(DATA FOR REVIEW begins)
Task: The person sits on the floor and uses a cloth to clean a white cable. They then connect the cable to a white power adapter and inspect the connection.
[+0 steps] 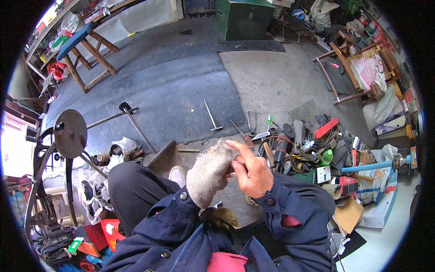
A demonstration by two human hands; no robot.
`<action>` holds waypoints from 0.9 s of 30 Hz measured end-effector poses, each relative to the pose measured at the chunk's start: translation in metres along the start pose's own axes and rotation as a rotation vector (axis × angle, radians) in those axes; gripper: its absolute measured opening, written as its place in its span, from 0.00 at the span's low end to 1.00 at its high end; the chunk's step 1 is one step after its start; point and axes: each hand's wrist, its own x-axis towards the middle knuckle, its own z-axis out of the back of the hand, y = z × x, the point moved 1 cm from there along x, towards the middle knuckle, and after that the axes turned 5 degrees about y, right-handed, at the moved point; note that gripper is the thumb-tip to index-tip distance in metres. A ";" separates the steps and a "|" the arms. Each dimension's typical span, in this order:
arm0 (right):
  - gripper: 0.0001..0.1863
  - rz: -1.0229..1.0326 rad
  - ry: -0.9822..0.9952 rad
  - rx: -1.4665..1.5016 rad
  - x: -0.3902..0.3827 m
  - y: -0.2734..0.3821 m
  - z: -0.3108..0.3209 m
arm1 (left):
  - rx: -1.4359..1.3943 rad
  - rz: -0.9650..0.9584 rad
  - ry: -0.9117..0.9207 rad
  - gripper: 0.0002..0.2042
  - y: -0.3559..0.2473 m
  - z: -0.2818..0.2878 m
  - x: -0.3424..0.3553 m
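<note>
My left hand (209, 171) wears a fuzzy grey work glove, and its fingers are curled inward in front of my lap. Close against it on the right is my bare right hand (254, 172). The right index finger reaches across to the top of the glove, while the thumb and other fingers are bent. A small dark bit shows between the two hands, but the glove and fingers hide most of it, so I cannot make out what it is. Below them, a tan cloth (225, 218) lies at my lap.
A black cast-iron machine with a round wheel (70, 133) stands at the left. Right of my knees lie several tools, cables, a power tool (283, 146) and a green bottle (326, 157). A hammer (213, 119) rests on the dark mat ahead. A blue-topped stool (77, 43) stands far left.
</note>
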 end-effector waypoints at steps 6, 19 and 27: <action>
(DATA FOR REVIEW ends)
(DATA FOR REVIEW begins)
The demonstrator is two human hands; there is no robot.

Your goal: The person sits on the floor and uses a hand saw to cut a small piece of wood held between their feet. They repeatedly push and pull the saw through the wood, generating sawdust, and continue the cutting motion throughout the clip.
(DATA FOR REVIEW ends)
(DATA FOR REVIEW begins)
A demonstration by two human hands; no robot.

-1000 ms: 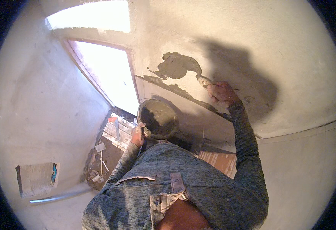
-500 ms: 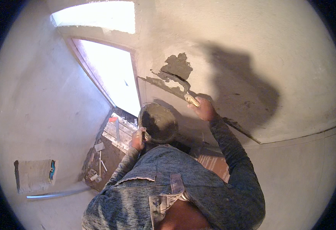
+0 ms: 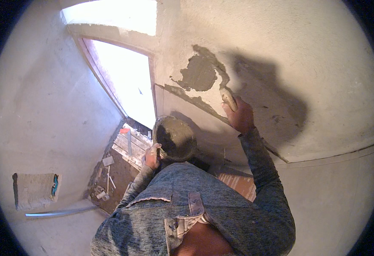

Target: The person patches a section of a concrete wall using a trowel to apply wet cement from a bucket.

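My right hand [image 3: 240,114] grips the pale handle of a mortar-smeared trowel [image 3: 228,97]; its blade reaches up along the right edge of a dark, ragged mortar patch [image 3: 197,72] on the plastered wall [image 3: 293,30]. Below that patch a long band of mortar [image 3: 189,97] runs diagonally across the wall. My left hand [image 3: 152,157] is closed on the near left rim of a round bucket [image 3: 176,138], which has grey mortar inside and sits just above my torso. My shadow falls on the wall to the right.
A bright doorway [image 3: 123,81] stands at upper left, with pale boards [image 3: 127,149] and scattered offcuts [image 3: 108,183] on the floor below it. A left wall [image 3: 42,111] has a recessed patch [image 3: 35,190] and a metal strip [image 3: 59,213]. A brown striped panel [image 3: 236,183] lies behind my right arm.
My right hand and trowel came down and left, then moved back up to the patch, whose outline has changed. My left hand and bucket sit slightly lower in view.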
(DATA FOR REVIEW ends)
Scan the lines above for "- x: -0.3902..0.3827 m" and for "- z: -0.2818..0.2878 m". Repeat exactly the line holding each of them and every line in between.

  - x: -0.3902..0.3827 m
  - y: -0.2734..0.3821 m
  - z: -0.3108..0.3209 m
arm1 (left):
  - rx: -1.4359..1.3943 rad
  - rz: -0.9650..0.9584 rad
  - ry: -0.9117..0.9207 rad
  - gripper: 0.0002..0.2042
  - y: -0.3559..0.2473 m
  - z: -0.2818..0.2878 m

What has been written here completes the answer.